Problem details: Please set down the listing exactly, from the first line to the last.

Material provided:
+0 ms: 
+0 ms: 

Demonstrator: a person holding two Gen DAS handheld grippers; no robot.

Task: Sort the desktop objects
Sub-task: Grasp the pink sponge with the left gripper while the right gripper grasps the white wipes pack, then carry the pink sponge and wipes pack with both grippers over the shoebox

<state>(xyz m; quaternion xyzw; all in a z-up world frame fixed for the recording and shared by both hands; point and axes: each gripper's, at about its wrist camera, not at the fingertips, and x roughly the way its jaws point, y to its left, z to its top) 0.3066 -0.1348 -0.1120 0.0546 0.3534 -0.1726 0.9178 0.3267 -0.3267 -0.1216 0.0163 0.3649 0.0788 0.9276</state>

Answer space:
+0 ms: 
+0 ms: 

Demonstrator: a person holding two Gen DAS handheld grippers; no robot.

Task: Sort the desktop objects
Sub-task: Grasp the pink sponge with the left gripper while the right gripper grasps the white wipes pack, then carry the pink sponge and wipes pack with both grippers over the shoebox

<state>(xyz m; quaternion xyzw; all in a z-up world frame fixed for the recording and shared by both hands; point and axes: each gripper's, at about its wrist camera, not at the fingertips, and x roughly the way its jaws point, y to its left, z to its top) 0.3066 -0.1348 -0.1120 0.0546 0.3534 -0.1726 0.9178 0.3267 -0.3267 -0.1216 0.0163 0.3649 0.0788 0.9276</state>

Whatever the exercise asked has now been answered.